# Diverter Valve?



## ZincGT (Dec 1, 2010)

I come from a wide veriety of turbo vehicles, but on my 1.4 cruze i did not see a diverter valve (also know as a Blow off valve). Did i over look it or does the system let off air another way? Perhaps with something in the turbo it self?


----------



## jaygeo1 (Nov 10, 2010)

*Boost Dump Valve....go to..*

Go to the thread titled* "Cruze 1.4 Turbo Overview Video"* , play the video and see the boost dump at 3:49 on the video timer. I believe that's the dump valve you are wondering about.


----------



## shawn672 (Oct 31, 2010)

ZincGT said:


> I come from a wide veriety of turbo vehicles, but on my 1.4 cruze i did not see a diverter valve (also know as a Blow off valve). Did i over look it or does the system let off air another way?
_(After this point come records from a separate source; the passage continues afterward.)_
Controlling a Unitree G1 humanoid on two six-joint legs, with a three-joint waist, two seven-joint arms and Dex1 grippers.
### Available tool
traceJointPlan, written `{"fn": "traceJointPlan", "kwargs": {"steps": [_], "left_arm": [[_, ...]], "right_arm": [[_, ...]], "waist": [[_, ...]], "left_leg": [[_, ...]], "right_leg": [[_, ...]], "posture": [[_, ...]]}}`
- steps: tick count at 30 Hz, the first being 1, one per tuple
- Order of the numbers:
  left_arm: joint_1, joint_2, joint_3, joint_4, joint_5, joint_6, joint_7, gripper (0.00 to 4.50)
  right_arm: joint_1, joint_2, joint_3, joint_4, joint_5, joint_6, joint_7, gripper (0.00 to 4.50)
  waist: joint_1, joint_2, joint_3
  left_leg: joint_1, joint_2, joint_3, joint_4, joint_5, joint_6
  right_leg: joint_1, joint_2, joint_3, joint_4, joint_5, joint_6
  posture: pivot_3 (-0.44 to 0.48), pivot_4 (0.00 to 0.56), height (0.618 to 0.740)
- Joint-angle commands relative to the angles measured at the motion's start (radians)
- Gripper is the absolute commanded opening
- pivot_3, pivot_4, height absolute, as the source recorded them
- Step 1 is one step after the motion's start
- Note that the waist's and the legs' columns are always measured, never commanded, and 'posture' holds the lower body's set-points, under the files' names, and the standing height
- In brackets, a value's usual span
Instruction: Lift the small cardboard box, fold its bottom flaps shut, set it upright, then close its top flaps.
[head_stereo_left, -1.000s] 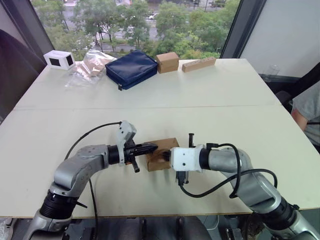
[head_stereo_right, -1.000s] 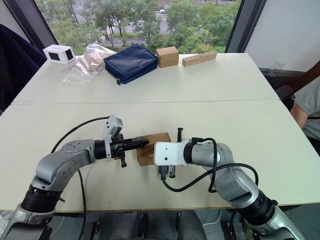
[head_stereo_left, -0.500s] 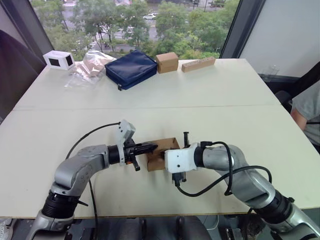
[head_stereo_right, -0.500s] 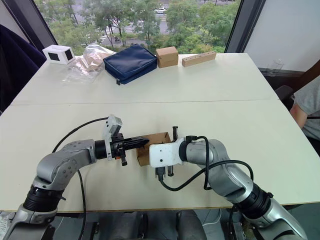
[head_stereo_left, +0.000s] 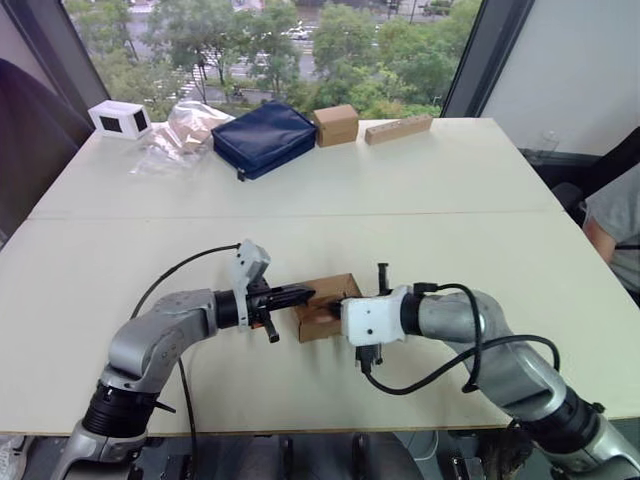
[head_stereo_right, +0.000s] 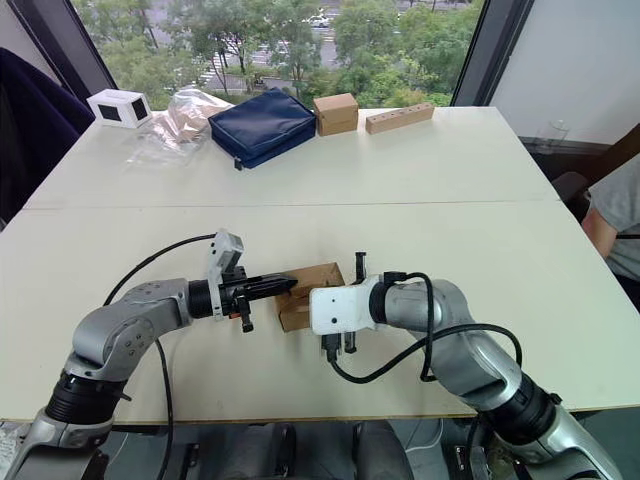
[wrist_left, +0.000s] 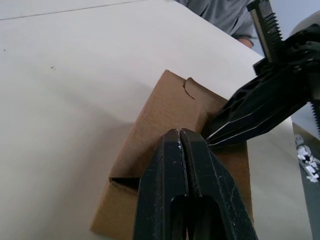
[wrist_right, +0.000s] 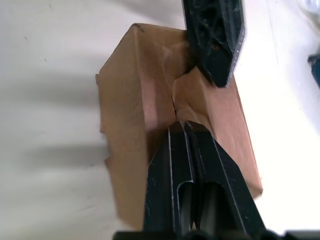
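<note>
The small cardboard box (head_stereo_left: 322, 308) sits near the table's front edge, between my two grippers. My left gripper (head_stereo_left: 306, 293) is shut, and its tip presses on the box's upper left side. My right gripper (wrist_right: 184, 125) is also shut. Its tip pushes from the right into flaps (wrist_right: 192, 97) that are folded inward and meet at a seam. I cannot tell whether these are the top flaps or the bottom flaps. In the left wrist view my left fingertips (wrist_left: 180, 134) lie on the box (wrist_left: 165, 112), with the right gripper's fingers (wrist_left: 260, 107) just beyond. A gap shows at one box corner (wrist_left: 122, 181).
Along the table's far edge lie a white box (head_stereo_left: 119, 118), a clear plastic bag (head_stereo_left: 180, 130), a navy pouch (head_stereo_left: 263, 137), a squarer tan box (head_stereo_left: 335, 124) and a long wooden block (head_stereo_left: 398, 128). A person (head_stereo_left: 615, 220) sits at the right edge.
My right arm edged left against the box half a second ago, then drew back slightly to the right. The left gripper and the box have barely moved.
</note>
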Motion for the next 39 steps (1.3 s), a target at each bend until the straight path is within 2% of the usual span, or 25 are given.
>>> {"fn": "traceJointPlan", "kwargs": {"steps": [1,5,8,13,25,39], "left_arm": [[-0.017,0.026,0.044,-0.016,-0.023,0.019,-0.004,0.03],[-0.037,0.05,0.075,-0.049,-0.058,0.044,-0.012,0.03],[-0.043,0.072,0.078,-0.076,-0.073,0.059,-0.02,0.03],[-0.04,0.065,0.075,-0.082,-0.067,0.054,-0.003,0.03],[-0.035,0.047,0.07,-0.109,-0.076,0.059,0.018,0.03],[-0.018,0.033,-0.029,-0.078,0.027,-0.022,-0.006,0.03]], "right_arm": [[0.021,0.042,-0.146,-0.121,0.195,0.08,0.024,0.0],[0.015,0.026,-0.204,-0.117,0.257,0.108,0.002,0.0],[0.0,-0.033,-0.178,-0.047,0.203,0.042,-0.018,0.0],[-0.024,-0.048,-0.109,-0.018,0.188,-0.003,-0.027,0.0],[-0.069,0.009,0.003,0.063,0.119,0.019,-0.108,0.0],[-0.042,0.026,0.017,0.01,0.165,0.16,-0.117,0.0]], "waist": [[-0.001,0.0,0.0],[-0.004,0.0,0.0],[-0.002,0.0,0.001],[-0.003,0.0,0.001],[-0.003,0.0,0.001],[-0.002,0.0,0.001]], "left_leg": [[0.0,0.001,0.0,0.0,0.0,0.0],[0.0,0.001,0.0,-0.001,0.0,0.0],[-0.001,0.001,0.0,-0.001,0.0,0.0],[-0.001,0.001,0.0,-0.001,0.0,0.0],[-0.001,0.001,0.001,-0.001,0.0,0.0],[-0.002,0.001,0.001,-0.001,0.0,0.0]], "right_leg": [[0.0,0.0,0.0,0.0,0.0,0.0],[-0.001,0.0,0.0,0.0,0.0,0.0],[-0.002,0.0,0.0,0.0,0.0,0.0],[-0.002,0.0,0.0,0.0,0.0,0.0],[-0.003,0.0,0.0,0.0,0.0,0.0],[-0.003,0.001,0.0,0.0,0.0,0.0]], "posture": [[0.0,0.15,0.74],[0.0,0.15,0.74],[0.0,0.15,0.74],[0.0,0.15,0.74],[0.0,0.15,0.74],[0.0,0.15,0.74]]}}
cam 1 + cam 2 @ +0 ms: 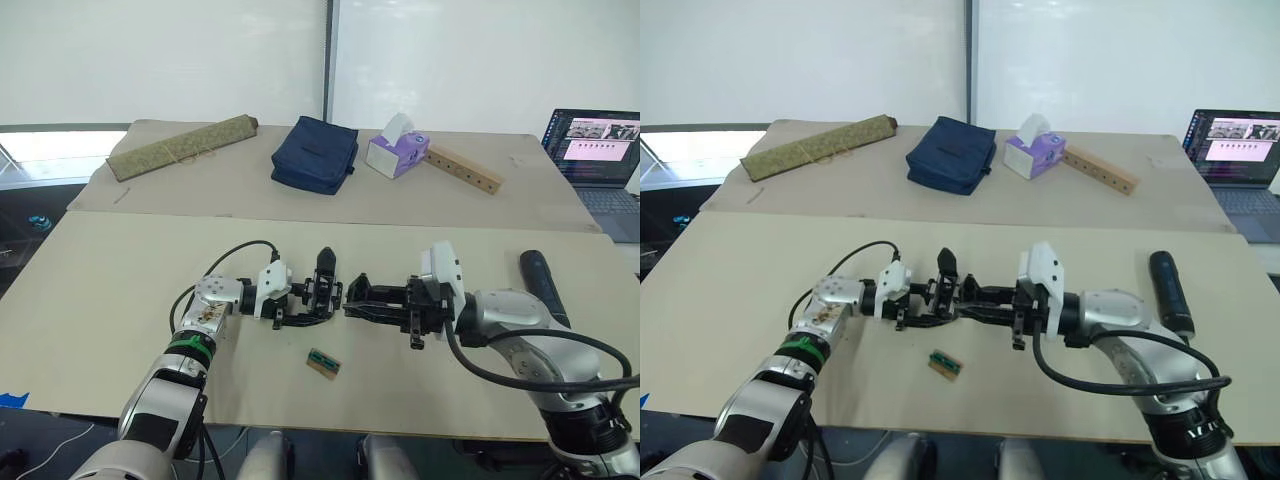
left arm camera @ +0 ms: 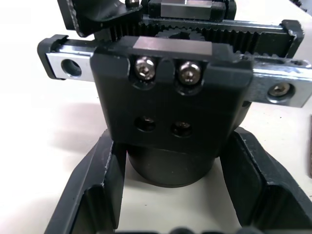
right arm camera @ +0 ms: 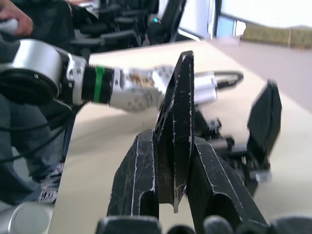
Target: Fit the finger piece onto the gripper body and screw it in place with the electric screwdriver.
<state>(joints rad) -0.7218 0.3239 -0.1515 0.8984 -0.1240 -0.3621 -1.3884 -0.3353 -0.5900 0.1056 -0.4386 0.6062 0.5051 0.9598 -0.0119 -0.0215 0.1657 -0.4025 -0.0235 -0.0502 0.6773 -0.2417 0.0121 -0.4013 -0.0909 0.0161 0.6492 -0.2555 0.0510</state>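
Your right claw (image 3: 173, 161) is clamped on the finger piece (image 3: 176, 122), which stands up between its fingers, tip up. Just ahead of it, your left claw (image 2: 168, 180) grips the gripper body (image 2: 170, 109) around its round base, fingers on both sides; the two claws meet tip to tip over the desk (image 1: 120, 290). The screwdriver (image 1: 542, 282) lies on the desk beyond your right arm, untouched. A small green-topped block (image 1: 323, 363) sits just in front of the claws.
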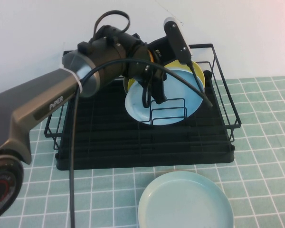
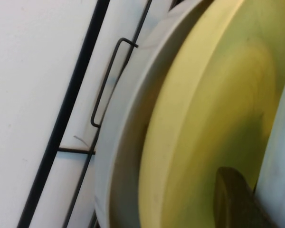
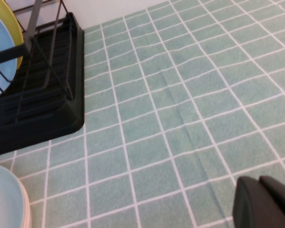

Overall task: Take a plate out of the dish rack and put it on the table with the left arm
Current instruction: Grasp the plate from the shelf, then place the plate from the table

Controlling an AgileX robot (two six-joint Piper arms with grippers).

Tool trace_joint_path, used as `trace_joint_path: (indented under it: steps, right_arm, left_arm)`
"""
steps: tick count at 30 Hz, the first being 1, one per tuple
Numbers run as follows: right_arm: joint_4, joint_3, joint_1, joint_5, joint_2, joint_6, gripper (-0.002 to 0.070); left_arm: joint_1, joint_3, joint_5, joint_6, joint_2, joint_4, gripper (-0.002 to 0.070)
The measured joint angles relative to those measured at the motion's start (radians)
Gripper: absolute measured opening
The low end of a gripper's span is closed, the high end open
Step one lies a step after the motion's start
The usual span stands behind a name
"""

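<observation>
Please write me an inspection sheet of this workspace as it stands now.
Surface: green tiled table, seam visible.
Job's things: sky-blue plate upright in black dish rack.
Clutter: yellow plate behind it; mint-green plate on the table in front.
Grippers: left gripper at the blue plate's rim; right gripper low over bare tiles, right of the rack.
Cables: black cable hangs from left arm.
Surroundings: white wall.

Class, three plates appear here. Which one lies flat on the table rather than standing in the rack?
The mint-green plate lies flat on the table. The sky-blue plate and yellow plate stand in the dish rack, at the left gripper.
</observation>
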Motion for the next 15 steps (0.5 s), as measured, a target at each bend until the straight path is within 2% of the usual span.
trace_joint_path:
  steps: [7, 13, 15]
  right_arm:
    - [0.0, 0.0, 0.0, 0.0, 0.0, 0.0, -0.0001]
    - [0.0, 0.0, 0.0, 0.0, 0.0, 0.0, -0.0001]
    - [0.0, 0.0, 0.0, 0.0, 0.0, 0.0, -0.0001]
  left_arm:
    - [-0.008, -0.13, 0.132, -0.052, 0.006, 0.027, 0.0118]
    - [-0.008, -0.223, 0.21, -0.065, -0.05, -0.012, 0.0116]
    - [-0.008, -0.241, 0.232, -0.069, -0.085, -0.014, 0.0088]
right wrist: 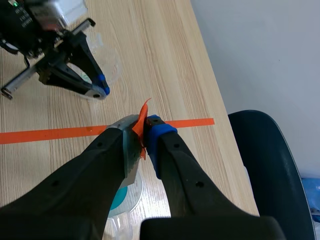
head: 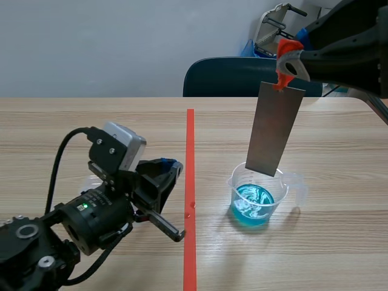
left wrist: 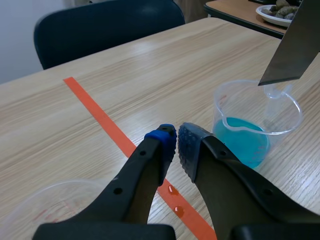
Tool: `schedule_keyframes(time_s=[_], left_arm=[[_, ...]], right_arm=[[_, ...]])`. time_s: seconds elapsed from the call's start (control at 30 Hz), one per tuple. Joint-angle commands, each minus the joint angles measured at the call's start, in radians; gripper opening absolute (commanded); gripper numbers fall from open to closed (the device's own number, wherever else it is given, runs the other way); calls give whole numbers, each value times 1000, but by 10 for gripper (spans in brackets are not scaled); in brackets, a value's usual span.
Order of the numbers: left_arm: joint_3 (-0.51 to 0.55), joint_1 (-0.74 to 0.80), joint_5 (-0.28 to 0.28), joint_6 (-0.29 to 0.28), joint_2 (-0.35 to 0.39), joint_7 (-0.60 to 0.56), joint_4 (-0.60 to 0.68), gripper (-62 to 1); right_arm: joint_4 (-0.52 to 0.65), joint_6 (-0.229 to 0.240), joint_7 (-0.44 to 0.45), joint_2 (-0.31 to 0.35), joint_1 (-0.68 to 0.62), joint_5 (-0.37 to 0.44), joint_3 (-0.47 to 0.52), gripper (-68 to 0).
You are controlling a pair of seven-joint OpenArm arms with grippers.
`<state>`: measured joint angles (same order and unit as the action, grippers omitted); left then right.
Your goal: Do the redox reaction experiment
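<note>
Steel-grey strip [head: 276, 128] is pinched at its orange tab [right wrist: 143, 116] by the right gripper [right wrist: 142, 129] and hangs below its fingers, above the blue-filled beaker [head: 282, 195]. Dipping is judged next, by a straight lowering. The left gripper [left wrist: 176, 142] is pressed together, empty.

Two clear beakers: one beaker of blue liquid [head: 259, 200] at 3 o'clock on the tabletop [head: 91, 121], one empty beaker [left wrist: 45, 206] at 9 o'clock. One grey metal strip [head: 276, 130]. Two tools: left tool [left wrist: 176, 145], right tool [right wrist: 145, 127]. One dark chair [head: 224, 77]. One orange tape line [head: 190, 139] bearing two droplets [left wrist: 173, 190].
</note>
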<state>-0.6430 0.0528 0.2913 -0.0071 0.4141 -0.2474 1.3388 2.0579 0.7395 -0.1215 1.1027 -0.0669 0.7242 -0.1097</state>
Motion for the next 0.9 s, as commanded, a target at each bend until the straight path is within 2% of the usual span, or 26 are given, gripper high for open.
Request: schedule_keyframes(time_s=[0.0, 0.37, 0.87], left_arm=[[-20, -28, 3, -6, -18, -16, -16, -556], [-140, -171, 4, -6, -107, -26, -167, -569], [-166, -189, 3, -6, -151, -51, -175, -569]], right_arm=[[-2, 6, 11, 2, 11, 13, 22, -667], [-2, 6, 11, 2, 11, 13, 22, -667], [-2, 6, 7, 2, 11, 13, 22, -667]])
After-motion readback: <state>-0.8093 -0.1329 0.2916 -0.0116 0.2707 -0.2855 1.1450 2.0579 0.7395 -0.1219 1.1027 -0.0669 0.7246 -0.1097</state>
Perhaps with something in the turbo it self?


it's nearly pointless on an automatic assuming you're getting it purely for the sound. automatic transmissions dont lose boost between shifts.. no "vrooom ttsshhh" between every gear :/


----------



## ZincGT (Dec 1, 2010)

shawn672 said:


> it's nearly pointless on an automatic assuming you're getting it purely for the sound. automatic transmissions dont lose boost between shifts.. no "vrooom ttsshhh" between every gear :/


i understand that but even my GTI had some release during shifts, i just dont understand how this does it. Say you are flooring it and you suddenly have to let up, the boost has to go somewhere and its not good for the engine


----------



## ZincGT (Dec 1, 2010)

jaygeo1 said:


> Go to the thread titled* "Cruze 1.4 Turbo Overview Video"* , play the video and see the boost dump at 3:49 on the video timer. I believe that's the dump valve you are wondering about.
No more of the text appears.